Interest rates Canada 2017: Introduction
Canada, the United States and much of the globe has remained in an extended period of reduced rates of interest. But the Bank of Canada, led by Governor Stephen Poloz and the US Federal Reserve, led by Janet L. Yellen as Chair of the Board of Governors of the Federal Reserve System, are the independent bodies in Canada and the US, respectively, that set base rate targets for the financial markets. They have now begun to slowly raise interest rates, so interest rates Canada 2017 are on the rise.
Interest rates Canada 2017: They are on the rise
On July 12, 2017, Governor Stephen Poloz announced the benchmark interest rate increase to 0.75 per cent from 0.5 per cent. Most economists expect that rates will continue to climb at least one more time before the end of the year.
Changing interest rates can impact our ability to service our debt on variable rate or prime based interest rate loans. One way to keep our debt load under control is to adjust our spending and saving behavior to pay down debt appropriately.
Interest rates Canada 2017: They are on the rise – so how much debt should I try to pay off?
When the Bank of Canada signals a rise in its benchmark rate, or a Governor Stephen Poloz speech on interest rates signalling an increase, the Canadian banks then raise:
- its prime rate of interest;
- the interest rate on variable rate loan products;
- the interest rate on loans based off the prime rate;and
- the interest rate on fixed rate loan products such as mortgages.
When those interest rates rise, we should try to look at paying down some debt so that our total cost of borrowing does not increase. We try to figure out how much debt to pay down by using the following formula:
New Debt Balance = Annual interest expense from older interest rate divided by the new interest expense of the new rate
We use the annual rate of interest of our portfolio before the rate hike due to the fact that we understand that’s what we could currently manage to pay every year. Simply take the weighted average of all the various rates of interest that we’re paying, and separate it by the complete amount of debt we have.
$ 100,000 x 3% = $3,000
Using the example above we understand the annual interest expense I was originally paying was $3,000. So, we could use the formula to figure out how much debt I ought to be reducing to maintain my capacity to service my obligations.
Annual previous interest cost/ the new expense (%) of borrowing = New Debt Balance
$ 3,000/ 3.25% = $92,308
This implies that to keep paying $3,000 a year in interest, I must have a debt balance that’s around $92,300. Because I in fact have $100,000 of debt I have to make some difficult choices.

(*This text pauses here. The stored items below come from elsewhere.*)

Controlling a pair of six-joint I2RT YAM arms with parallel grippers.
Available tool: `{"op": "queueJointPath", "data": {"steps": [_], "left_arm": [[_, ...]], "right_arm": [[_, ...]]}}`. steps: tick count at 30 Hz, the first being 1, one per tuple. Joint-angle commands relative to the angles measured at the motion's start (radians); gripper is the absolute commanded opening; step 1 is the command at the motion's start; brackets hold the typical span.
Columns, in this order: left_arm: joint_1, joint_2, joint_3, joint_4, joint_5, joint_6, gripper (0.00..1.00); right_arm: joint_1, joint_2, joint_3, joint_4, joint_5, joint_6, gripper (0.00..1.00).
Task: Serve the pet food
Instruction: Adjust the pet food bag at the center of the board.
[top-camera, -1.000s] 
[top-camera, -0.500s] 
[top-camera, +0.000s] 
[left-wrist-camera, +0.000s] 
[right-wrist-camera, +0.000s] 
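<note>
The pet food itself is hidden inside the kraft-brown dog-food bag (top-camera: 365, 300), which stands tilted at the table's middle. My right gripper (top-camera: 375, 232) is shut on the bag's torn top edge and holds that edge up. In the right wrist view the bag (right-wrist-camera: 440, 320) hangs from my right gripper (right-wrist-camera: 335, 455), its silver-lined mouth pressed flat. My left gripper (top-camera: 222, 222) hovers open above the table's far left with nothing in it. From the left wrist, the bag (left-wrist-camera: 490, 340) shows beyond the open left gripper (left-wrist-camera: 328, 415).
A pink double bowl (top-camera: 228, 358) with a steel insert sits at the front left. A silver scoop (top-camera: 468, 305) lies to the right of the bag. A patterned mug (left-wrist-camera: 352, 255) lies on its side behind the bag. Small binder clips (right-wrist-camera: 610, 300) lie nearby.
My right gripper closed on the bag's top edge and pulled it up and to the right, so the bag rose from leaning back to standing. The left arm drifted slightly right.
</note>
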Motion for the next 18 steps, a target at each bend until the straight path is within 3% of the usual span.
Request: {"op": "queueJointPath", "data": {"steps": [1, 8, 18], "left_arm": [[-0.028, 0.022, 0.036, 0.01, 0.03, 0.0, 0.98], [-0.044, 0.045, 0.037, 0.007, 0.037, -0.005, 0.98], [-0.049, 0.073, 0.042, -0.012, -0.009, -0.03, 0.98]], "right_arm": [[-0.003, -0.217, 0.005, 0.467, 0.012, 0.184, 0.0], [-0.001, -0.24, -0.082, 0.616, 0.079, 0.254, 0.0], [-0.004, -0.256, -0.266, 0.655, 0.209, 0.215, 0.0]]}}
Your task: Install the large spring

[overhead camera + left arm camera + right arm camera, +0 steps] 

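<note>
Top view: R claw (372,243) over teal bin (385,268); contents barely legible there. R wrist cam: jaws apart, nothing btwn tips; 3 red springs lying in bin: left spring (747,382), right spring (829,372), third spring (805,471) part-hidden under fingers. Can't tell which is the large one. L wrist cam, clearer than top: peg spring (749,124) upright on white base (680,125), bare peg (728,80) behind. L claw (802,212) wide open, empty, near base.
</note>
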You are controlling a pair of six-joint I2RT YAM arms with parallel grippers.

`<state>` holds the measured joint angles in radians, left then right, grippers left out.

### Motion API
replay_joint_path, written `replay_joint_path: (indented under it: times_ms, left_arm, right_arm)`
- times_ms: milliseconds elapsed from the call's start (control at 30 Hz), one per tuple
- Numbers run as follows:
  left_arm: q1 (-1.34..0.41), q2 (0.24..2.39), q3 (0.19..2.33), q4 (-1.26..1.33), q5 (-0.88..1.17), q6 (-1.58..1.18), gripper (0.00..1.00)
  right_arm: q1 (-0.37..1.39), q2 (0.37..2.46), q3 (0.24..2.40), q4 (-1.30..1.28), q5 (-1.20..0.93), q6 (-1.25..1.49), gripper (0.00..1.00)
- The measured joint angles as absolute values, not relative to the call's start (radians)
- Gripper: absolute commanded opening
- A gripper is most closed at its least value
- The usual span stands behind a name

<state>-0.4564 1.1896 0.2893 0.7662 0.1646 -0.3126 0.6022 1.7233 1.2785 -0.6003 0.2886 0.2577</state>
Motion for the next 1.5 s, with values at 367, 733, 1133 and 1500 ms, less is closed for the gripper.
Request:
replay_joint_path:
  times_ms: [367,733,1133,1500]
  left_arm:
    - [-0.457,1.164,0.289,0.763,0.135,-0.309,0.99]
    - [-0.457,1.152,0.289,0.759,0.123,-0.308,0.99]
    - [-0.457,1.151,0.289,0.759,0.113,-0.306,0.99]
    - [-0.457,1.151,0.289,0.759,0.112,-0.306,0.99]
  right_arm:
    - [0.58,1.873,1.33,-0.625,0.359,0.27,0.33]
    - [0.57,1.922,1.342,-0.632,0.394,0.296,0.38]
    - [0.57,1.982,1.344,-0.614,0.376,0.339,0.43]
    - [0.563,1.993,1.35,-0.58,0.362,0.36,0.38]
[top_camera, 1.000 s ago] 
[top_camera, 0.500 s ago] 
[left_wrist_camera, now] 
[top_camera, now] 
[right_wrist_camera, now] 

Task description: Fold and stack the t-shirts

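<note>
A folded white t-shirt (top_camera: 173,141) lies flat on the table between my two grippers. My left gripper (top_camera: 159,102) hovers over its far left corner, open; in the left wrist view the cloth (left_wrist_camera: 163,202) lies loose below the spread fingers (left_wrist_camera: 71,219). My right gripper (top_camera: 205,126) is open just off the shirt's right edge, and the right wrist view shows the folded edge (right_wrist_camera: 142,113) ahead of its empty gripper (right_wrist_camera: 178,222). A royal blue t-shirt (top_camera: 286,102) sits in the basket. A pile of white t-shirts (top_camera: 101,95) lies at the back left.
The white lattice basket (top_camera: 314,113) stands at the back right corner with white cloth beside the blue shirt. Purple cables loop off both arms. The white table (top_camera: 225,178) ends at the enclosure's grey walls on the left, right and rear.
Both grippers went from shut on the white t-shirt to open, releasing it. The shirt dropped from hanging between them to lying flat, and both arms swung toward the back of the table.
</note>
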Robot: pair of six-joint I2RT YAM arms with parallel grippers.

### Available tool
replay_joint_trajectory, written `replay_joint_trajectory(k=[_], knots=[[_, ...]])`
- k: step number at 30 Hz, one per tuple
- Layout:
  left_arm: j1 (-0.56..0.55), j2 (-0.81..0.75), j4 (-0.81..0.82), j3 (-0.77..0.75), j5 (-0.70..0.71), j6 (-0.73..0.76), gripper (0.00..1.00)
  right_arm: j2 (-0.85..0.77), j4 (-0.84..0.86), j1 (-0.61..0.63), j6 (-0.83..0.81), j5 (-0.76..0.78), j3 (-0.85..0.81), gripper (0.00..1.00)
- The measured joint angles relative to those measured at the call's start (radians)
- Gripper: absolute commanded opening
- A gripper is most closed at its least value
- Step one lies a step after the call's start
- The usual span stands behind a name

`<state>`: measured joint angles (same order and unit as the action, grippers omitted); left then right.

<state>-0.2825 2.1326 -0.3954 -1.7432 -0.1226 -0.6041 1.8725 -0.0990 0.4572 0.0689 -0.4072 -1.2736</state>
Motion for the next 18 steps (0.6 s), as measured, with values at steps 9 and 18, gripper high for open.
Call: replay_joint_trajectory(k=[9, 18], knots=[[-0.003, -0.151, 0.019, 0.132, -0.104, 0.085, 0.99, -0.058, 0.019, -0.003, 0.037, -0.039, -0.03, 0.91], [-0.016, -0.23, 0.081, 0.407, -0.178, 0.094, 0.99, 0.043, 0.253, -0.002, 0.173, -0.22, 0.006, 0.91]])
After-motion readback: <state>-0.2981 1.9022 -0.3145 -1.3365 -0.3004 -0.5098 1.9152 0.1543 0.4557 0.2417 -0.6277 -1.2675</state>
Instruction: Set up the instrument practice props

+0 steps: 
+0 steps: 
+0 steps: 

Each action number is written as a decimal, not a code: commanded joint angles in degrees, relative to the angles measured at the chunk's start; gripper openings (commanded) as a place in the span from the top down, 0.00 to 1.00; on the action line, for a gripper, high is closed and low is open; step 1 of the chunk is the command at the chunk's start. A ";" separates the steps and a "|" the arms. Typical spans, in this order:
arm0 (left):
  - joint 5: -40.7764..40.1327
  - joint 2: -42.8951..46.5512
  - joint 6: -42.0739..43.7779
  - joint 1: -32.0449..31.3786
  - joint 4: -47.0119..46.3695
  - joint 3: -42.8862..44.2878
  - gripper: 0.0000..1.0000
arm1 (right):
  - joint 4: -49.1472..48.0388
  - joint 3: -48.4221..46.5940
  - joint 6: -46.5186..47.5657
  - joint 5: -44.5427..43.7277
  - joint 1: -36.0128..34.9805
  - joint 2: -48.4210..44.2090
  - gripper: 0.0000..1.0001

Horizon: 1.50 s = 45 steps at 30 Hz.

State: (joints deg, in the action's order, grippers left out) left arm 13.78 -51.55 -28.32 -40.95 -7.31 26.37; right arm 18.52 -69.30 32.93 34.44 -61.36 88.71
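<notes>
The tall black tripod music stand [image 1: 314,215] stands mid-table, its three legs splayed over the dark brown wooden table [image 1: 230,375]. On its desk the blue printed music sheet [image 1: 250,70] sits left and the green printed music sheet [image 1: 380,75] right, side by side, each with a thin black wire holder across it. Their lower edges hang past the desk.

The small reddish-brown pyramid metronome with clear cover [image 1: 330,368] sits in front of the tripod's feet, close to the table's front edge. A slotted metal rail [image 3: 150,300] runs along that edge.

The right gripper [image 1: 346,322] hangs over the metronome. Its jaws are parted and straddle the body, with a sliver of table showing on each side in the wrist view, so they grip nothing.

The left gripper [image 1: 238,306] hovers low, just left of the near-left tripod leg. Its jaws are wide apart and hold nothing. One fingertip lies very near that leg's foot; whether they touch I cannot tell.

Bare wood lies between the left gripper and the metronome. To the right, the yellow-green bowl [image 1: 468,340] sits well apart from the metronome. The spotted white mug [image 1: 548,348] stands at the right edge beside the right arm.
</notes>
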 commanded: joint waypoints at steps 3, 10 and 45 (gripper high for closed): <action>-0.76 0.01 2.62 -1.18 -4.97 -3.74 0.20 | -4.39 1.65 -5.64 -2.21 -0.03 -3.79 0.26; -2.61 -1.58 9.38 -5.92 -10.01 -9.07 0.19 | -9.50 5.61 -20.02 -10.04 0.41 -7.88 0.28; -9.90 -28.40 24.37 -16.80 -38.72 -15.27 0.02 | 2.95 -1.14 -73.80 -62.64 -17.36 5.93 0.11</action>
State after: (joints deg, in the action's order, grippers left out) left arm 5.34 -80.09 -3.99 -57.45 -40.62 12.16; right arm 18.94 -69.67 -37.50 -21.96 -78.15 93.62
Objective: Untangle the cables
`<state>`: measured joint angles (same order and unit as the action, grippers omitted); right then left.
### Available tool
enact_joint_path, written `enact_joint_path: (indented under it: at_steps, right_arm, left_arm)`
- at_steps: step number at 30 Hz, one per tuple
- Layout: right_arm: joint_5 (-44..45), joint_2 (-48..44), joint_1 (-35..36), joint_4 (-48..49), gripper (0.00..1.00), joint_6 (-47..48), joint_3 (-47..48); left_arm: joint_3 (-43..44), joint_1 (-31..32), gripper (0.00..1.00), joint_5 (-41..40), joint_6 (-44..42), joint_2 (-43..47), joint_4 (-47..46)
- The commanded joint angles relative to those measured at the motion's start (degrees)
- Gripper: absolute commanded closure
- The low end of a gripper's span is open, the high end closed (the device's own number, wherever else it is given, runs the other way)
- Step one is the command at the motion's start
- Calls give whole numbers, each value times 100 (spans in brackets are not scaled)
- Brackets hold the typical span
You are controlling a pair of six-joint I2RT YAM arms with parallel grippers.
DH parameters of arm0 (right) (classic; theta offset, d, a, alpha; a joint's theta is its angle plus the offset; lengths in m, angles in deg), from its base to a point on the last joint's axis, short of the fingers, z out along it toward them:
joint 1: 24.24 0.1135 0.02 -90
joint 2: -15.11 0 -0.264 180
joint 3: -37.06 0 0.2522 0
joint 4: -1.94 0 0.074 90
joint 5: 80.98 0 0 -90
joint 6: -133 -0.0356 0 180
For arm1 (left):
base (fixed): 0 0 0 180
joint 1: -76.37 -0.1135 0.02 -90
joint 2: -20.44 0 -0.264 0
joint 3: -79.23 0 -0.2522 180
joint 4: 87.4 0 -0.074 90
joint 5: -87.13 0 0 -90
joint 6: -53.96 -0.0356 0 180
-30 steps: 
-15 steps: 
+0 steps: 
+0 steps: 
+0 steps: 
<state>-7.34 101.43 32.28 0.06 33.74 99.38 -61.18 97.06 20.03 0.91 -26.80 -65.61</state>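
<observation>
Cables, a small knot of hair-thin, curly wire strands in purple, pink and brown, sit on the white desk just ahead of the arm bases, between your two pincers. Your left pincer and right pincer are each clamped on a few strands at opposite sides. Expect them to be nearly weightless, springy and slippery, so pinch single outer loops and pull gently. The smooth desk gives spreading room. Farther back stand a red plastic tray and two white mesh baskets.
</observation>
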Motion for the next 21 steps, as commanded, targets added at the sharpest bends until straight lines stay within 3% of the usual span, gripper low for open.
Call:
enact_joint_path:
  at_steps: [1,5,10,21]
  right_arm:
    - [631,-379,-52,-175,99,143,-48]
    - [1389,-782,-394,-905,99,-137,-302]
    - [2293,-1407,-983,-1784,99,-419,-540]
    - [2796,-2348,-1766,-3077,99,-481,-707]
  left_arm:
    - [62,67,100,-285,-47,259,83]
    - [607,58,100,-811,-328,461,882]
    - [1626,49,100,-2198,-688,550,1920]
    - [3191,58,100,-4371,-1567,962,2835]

Interest rates Canada 2017: They are on the rise – so it is now decision time
I could either pay down my debt by $7,692 ($100,000 – $92,308), or accept paying more interest each year as well as make my regular monthly payments. The first alternative implies I will need to sacrifice personal costs to conserve more to pay down my debt. The second choice enables me to spend even more now, however will cost me an extra $250 yearly (in this example, 0.25% x $100,000) that I’m providing to the bank with nothing in return.
It really depends on what the purpose of borrowing in the first place was. Debt to pay for consumer purchases, you would want to try to reduce the debt as quickly as possible.
When you incur debt for investment purposes, then you might prefer to pay a little more tax deductible interest. If a stock’s price typically follows earnings, and earnings will grow, then the stock price should eventually grow as well.
The rate of interest we pay is simply one reason. Changes to our income, financial investment income, household scenarios, place, as well as situations around tax obligations all comes into play when making a choice about debt.
Interest rates Canada 2017: The effect of higher interest rates on the economy
Higher interest rates end up causing a slower economic climate. As people rush to pay for debt or spend more cash to service their present financial debts they must spend much less on consumer goods. Every person should set up a financial portrait that captures their scenario precisely so they can plan for further interest rates in the following 12 months.
Interest rates Canada 2017: What should you do if you have too much debt?